• **WHAT THE TASK REQUIRES**:
Transcribe the material from its first line onward, ending with the line that contains "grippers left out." and adding nothing beyond it.

GIVEN MATERIAL below:

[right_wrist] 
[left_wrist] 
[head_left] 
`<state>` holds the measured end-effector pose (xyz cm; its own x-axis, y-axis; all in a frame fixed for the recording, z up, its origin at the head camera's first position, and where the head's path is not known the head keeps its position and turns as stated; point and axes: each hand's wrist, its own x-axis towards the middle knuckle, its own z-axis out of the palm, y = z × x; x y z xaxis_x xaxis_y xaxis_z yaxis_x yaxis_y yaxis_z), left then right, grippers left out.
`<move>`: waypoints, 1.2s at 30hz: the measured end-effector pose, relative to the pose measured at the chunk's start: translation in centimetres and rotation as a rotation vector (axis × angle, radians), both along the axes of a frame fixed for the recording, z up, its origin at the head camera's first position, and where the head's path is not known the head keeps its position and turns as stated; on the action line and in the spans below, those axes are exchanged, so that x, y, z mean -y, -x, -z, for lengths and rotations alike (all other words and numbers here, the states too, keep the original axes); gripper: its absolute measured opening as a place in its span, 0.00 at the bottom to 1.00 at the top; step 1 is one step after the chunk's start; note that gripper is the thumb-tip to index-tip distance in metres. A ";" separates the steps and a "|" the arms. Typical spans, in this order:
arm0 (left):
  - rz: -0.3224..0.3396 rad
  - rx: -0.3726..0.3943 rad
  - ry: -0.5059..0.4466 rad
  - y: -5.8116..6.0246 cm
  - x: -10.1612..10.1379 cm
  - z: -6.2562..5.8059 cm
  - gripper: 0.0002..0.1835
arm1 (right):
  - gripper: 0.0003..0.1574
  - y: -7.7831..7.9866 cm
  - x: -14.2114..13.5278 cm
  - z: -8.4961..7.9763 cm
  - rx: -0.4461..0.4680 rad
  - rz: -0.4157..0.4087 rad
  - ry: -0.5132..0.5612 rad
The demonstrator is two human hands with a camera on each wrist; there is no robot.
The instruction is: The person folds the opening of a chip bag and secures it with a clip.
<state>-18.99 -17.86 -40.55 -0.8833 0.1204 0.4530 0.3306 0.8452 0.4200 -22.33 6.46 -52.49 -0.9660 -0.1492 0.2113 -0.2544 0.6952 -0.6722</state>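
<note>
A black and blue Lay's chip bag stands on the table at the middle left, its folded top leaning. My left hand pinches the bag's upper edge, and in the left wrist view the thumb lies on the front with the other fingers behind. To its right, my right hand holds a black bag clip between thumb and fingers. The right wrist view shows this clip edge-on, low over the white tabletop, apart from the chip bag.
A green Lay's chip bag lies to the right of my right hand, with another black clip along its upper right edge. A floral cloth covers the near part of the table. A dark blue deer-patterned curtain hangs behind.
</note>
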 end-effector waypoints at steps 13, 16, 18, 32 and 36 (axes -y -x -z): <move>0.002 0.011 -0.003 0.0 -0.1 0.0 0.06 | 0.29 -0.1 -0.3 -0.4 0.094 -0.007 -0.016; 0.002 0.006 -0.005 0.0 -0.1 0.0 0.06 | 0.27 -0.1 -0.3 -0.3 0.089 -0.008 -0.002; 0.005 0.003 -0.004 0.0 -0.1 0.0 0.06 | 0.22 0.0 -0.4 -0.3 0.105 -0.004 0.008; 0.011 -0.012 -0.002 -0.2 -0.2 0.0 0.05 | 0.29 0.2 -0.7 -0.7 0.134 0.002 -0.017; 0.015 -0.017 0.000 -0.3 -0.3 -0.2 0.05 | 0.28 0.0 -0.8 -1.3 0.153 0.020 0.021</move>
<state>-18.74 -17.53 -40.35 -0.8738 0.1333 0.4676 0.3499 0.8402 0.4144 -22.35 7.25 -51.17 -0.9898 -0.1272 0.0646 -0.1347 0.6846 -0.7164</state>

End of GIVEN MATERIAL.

• **SOLVED EXERCISE**:
[right_wrist] 
[left_wrist] 
[head_left] 
`<state>` holds the measured end-effector pose (xyz cm; its own x-axis, y-axis; all in a frame fixed for the recording, z up, its origin at the head camera's first position, and where the head's path is not known the head keeps its position and turns as stated; point and axes: each hand's wrist, its own x-axis towards the middle knuckle, its own z-axis out of the palm, y = z × x; x y z xaxis_x xaxis_y xaxis_z yaxis_x yaxis_y yaxis_z), left then right, grippers left out.

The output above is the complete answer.